──────── RECORDS TO PROCESS
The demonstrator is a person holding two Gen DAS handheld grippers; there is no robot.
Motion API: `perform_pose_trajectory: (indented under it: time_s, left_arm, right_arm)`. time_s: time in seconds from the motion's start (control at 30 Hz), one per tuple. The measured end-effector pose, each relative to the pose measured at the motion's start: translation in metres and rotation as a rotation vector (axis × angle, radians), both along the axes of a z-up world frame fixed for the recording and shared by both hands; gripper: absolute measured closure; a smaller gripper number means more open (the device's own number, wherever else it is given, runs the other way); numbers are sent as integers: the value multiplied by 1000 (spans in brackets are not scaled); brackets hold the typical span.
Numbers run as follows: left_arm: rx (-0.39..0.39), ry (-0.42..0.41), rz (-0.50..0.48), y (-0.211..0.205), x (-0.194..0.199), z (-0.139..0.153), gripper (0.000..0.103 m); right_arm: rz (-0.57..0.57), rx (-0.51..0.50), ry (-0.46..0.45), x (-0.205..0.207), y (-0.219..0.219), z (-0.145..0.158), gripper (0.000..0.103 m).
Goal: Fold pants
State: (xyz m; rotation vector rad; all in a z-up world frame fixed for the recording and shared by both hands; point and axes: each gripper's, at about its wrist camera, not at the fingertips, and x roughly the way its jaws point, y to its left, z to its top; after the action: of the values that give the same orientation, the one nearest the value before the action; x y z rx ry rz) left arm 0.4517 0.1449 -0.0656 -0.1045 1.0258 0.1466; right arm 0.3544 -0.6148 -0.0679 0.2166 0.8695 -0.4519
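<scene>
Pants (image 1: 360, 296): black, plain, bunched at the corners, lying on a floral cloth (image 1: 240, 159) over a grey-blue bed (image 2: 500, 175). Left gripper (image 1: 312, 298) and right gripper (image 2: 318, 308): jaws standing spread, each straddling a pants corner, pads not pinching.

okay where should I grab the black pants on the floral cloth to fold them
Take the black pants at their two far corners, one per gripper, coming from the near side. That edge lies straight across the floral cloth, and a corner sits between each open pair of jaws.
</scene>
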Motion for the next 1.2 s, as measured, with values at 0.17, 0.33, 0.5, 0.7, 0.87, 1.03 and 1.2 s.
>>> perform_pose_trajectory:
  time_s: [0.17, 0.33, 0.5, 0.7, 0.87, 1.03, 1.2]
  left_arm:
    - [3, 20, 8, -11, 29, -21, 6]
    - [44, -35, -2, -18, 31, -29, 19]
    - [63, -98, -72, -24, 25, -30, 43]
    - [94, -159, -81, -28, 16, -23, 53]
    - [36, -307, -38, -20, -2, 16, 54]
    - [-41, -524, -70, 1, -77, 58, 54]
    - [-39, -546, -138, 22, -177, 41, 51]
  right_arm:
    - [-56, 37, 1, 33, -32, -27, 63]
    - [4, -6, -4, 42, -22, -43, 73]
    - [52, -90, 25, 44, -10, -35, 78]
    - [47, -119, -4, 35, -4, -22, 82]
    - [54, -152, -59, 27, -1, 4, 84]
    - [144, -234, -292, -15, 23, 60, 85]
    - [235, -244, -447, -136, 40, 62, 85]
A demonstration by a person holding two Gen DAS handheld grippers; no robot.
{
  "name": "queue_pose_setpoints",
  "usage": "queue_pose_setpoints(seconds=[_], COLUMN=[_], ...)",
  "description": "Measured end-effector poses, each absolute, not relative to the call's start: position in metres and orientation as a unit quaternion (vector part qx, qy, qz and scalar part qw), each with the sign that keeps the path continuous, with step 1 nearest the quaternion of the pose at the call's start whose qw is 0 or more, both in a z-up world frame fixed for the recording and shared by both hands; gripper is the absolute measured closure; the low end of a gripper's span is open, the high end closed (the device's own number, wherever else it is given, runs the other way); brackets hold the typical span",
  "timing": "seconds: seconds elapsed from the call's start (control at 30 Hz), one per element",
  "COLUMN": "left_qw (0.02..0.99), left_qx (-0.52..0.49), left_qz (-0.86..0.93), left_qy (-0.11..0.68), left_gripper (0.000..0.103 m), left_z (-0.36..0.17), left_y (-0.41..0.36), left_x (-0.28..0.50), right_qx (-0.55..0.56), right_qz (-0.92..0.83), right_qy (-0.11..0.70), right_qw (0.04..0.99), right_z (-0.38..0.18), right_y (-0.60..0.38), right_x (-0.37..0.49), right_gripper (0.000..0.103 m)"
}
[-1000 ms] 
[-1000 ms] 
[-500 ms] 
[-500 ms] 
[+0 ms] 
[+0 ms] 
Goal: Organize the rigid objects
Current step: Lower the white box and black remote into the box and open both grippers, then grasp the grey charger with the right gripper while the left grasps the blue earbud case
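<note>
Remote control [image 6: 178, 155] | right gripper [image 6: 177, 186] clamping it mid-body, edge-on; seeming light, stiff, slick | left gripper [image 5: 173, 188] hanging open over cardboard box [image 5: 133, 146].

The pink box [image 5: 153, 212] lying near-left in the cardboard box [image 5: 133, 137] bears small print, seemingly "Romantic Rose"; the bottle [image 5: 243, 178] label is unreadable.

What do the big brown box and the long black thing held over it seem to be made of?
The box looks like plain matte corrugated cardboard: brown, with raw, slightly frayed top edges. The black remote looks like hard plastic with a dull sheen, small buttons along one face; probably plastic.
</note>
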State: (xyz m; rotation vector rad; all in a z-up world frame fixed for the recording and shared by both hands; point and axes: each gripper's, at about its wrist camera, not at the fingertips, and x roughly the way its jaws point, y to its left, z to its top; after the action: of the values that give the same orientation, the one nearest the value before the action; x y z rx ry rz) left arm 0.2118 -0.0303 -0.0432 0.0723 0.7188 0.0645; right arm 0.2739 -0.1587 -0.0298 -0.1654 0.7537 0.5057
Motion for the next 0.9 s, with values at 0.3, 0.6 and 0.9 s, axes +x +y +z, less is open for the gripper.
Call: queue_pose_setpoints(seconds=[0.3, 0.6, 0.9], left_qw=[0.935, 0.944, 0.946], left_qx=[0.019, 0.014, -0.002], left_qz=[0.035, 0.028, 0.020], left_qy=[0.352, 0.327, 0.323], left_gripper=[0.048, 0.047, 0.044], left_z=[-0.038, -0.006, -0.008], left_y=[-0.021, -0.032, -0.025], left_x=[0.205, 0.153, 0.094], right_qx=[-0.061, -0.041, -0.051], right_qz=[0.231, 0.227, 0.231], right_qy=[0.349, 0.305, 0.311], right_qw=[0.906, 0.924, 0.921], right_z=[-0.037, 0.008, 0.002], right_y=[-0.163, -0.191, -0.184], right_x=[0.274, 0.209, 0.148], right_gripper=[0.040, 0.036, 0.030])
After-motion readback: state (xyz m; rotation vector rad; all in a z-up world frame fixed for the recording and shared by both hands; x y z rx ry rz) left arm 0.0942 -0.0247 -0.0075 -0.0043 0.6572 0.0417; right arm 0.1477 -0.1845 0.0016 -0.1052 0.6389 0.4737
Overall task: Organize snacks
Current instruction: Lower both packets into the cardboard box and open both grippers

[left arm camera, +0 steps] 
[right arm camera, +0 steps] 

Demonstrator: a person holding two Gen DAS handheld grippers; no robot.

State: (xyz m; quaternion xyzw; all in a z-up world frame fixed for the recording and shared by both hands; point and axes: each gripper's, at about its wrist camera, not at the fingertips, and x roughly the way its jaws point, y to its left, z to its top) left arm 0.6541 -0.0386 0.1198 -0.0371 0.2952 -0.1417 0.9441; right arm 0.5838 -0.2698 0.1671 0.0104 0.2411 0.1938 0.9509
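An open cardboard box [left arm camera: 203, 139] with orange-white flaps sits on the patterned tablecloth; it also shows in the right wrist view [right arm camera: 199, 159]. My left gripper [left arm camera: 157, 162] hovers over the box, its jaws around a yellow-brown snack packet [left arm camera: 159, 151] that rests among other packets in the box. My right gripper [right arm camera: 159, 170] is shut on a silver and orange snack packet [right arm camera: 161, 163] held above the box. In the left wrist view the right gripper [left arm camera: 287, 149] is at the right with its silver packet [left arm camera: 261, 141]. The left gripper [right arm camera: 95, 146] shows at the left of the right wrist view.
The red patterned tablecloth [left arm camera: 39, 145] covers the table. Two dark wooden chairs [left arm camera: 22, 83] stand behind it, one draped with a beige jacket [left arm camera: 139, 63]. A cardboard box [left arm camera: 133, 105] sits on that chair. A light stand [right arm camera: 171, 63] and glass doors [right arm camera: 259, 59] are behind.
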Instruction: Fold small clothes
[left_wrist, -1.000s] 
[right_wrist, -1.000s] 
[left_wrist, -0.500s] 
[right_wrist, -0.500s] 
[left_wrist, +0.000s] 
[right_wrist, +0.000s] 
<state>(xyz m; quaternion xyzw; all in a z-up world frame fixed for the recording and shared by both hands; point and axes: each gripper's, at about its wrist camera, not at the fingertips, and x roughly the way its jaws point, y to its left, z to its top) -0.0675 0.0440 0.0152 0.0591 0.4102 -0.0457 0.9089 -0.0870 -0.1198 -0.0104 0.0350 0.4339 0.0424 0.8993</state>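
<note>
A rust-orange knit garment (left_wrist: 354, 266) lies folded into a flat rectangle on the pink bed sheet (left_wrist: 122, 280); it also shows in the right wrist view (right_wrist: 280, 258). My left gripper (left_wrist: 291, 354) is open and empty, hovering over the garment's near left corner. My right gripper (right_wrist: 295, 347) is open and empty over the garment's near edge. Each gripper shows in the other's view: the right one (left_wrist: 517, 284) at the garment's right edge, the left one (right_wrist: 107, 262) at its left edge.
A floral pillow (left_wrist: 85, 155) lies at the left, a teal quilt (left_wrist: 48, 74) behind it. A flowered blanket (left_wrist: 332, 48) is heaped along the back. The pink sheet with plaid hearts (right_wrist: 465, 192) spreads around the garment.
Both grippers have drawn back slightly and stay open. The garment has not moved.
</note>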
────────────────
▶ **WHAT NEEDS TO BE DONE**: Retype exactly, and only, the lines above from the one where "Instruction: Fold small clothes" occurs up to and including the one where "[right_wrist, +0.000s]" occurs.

▶ **OUTPUT OF THE EXERCISE**:
Instruction: Fold small clothes
[left_wrist, -1.000s] 
[right_wrist, -1.000s] 
[left_wrist, -0.500s] 
[right_wrist, -0.500s] 
[left_wrist, +0.000s] 
[right_wrist, +0.000s] 

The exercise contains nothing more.